Because growth of oil sands production has exceeded declines in conventional crude oil production, Canada has become the largest supplier of oil and refined products to the United States, ahead of Saudi Arabia and Mexico. Venezuelan production is also very large, but due to political problems within its national oil company, estimates of its production data are not reliable. Outside analysts believe Venezuela's oil production has declined in recent years, though there is much debate on whether this decline is depletion-related or not.
However, irrespective of such issues the oil sands may represent as much as two-thirds of the world's total “liquid” hydrocarbon resource, with at least 1.7 trillion barrels (270×109 m3) in the Canadian Athabasca Oil Sands alone assuming even only a 10% recovery rate. In October 2009, the United States Geological Service updated the Orinoco oil sands (Venezuela) mean estimated recoverable value to 513 billion barrels (81.6×109 m3) making it “one of the world's largest recoverable” oil deposits. Overall the Canadian and Venezuelan deposits contain about 3.6 trillion barrels (570×109 m3) of recoverable oil, compared to 1.75 trillion barrels (280×109 m3) of conventional oil worldwide, most of it in Saudi Arabia and other Middle-Eastern countries.

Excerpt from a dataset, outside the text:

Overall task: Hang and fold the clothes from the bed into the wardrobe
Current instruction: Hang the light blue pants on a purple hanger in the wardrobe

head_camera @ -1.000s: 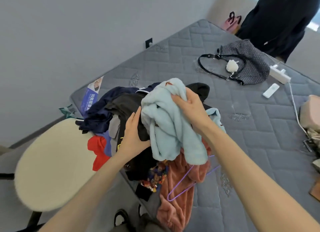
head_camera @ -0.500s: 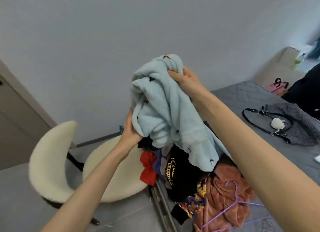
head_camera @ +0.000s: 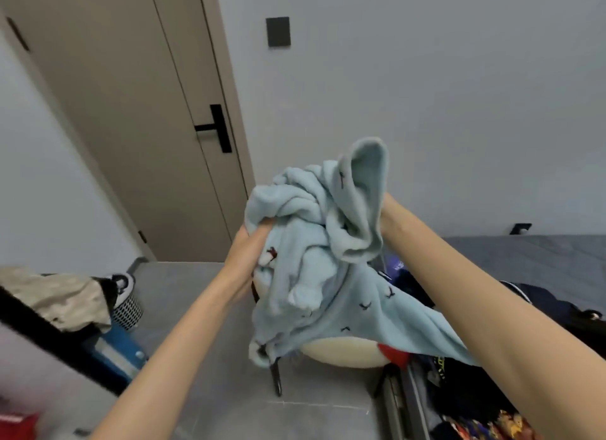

Because extra-heavy oil and bitumen flow very slowly, if at all, toward producing wells under normal reservoir conditions, the oil sands must be extracted by strip mining and processed or the oil made to flow into wells by in situ techniques, which reduce the viscosity. Such in situ techniques include injecting steam, solvents, heating the deposit, and/or injecting hot air into the oil sands. These processes can use more water and require larger amounts of energy than conventional oil extraction, although many conventional oil fields also require large amounts of water and energy to achieve good rates of production. Accordingly, these oil sand deposits were previously considered unviable until the 1990s when substantial investment was made into them as oil prices increased to the point of economic viability as well as concerns over security of supply, long term global supply, etc.
Amongst the reasons for more water and energy of oil sand recovery apart from the initial energy expenditure in reducing viscosity is that the heavy crude feedstock recovered requires pre-processing before it is fit for conventional oil refineries. This pre-processing is called ‘upgrading’, the key components of which are:                1. removal of water, sand, physical waste, and lighter products;        2. catalytic purification by hydrodemetallisation (HDM), hydrodesulfurization (HDS) and hydrodenitrogenation (HDN); and        3. hydrogenation through carbon rejection or catalytic hydrocracking (HCR).        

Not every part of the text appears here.